▶ **Problem requirements**:
Skip any image you find and restate the rest of the data word for word.

▶ **Data provided**:
+++++

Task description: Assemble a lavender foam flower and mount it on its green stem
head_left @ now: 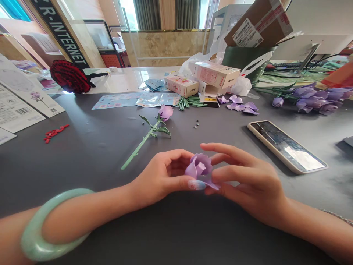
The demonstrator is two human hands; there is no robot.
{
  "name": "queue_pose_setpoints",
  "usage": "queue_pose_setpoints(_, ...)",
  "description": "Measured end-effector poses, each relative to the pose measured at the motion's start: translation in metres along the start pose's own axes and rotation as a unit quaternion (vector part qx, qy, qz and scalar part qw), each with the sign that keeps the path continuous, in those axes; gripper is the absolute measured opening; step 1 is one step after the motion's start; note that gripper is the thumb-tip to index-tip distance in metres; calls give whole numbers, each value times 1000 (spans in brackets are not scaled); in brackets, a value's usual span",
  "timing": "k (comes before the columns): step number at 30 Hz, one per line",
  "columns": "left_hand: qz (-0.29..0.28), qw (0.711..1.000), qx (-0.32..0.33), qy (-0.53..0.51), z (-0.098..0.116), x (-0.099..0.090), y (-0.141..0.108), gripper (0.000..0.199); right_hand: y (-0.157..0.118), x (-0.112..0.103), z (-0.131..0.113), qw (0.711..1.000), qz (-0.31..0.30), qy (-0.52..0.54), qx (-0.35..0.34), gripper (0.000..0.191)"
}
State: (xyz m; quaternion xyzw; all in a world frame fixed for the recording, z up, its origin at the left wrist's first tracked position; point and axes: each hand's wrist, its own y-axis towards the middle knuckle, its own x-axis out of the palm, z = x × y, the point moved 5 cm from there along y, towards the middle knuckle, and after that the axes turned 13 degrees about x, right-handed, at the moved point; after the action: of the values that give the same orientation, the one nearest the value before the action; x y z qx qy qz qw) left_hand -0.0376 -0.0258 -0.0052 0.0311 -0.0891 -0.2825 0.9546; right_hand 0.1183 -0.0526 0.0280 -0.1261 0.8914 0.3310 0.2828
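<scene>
Between my hands, above the dark table, is a purple toy flower head [198, 165] with cupped petals around a pale centre. My left hand [168, 173] pinches it from the left, thumb in front and fingers behind. My right hand [245, 180] grips a purple petal [211, 184] at the flower's lower right between thumb and fingertips. Its upper fingers are lifted and spread. Beyond my left hand lies a green stem [140, 145] with leaves and a purple bloom [166, 112] at its far end.
Loose purple petals [242, 106], green stem pieces [190, 102] and small boxes [182, 85] lie at the back. A phone [286, 147] is to the right, near purple flowers [317, 98]. Red pieces [55, 133] and printed sheets [16, 99] are at left.
</scene>
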Motion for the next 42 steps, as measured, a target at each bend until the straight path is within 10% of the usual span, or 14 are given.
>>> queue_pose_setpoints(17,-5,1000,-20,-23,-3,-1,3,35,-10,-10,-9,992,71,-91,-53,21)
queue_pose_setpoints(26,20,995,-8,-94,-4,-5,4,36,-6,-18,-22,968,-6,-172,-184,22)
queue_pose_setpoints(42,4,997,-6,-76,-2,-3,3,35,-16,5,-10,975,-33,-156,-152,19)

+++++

▶ **Answer space**:
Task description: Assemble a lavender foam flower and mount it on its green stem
head_left @ now: 
The demonstrator is two human hands; there is no robot.
{
  "name": "queue_pose_setpoints",
  "usage": "queue_pose_setpoints(_, ...)",
  "description": "Measured end-effector poses, each relative to the pose measured at the motion's start: translation in metres along the start pose's own axes and rotation as a unit quaternion (vector part qx, qy, qz and scalar part qw), each with the sign that keeps the path continuous, in those axes; gripper is the absolute measured opening; step 1 is one step after the motion's start; note that gripper is the thumb-tip to index-tip distance in metres; calls give whole numbers, each value times 1000 (spans in brackets are not scaled); in brackets, a value's usual span",
  "timing": "k (comes before the columns): step number at 30 Hz, one per line",
  "columns": "left_hand: qz (-0.29..0.28), qw (0.711..1.000), qx (-0.32..0.33), qy (-0.53..0.51), z (-0.098..0.116), x (-0.099..0.090), y (-0.141..0.108), gripper (0.000..0.199); right_hand: y (-0.157..0.118), x (-0.112..0.103), z (-0.131..0.113), qw (0.711..1.000), qz (-0.31..0.30), qy (-0.52..0.54), qx (-0.35..0.34), gripper (0.000..0.191)"
}
State: (xyz m; quaternion xyzw; all in a world frame fixed for the recording, z up, its origin at the left wrist's first tracked position; point and axes: each hand's wrist, its own y-axis towards the middle knuckle, its own x-axis out of the palm, z = x × y, the point moved 5 cm from there along y, towards the middle knuckle, and after that the axes turned 13 degrees about x, right-handed, at the moved point; after the action: of the values that give the same orientation, the one nearest the value before the action; x y z qx qy qz qw) left_hand -0.0376 -0.0258 -0.0052 0.0311 -0.0891 -0.2825 0.9546; right_hand 0.1183 -0.0526 0.0280 -0.1261 0.8914 0.3310 0.2828
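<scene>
Between my hands, above the dark table, is a purple toy flower head [198, 165] with cupped petals around a pale centre. My left hand [168, 173] pinches it from the left, thumb in front and fingers behind. My right hand [245, 180] grips a purple petal [211, 184] at the flower's lower right between thumb and fingertips. Its upper fingers are lifted and spread. Beyond my left hand lies a green stem [140, 145] with leaves and a purple bloom [166, 112] at its far end.
Loose purple petals [242, 106], green stem pieces [190, 102] and small boxes [182, 85] lie at the back. A phone [286, 147] is to the right, near purple flowers [317, 98]. Red pieces [55, 133] and printed sheets [16, 99] are at left.
</scene>
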Motion for the next 42 steps, as measured, a target at each bend until the straight path is within 10% of the usual span, or 14 are given.
>>> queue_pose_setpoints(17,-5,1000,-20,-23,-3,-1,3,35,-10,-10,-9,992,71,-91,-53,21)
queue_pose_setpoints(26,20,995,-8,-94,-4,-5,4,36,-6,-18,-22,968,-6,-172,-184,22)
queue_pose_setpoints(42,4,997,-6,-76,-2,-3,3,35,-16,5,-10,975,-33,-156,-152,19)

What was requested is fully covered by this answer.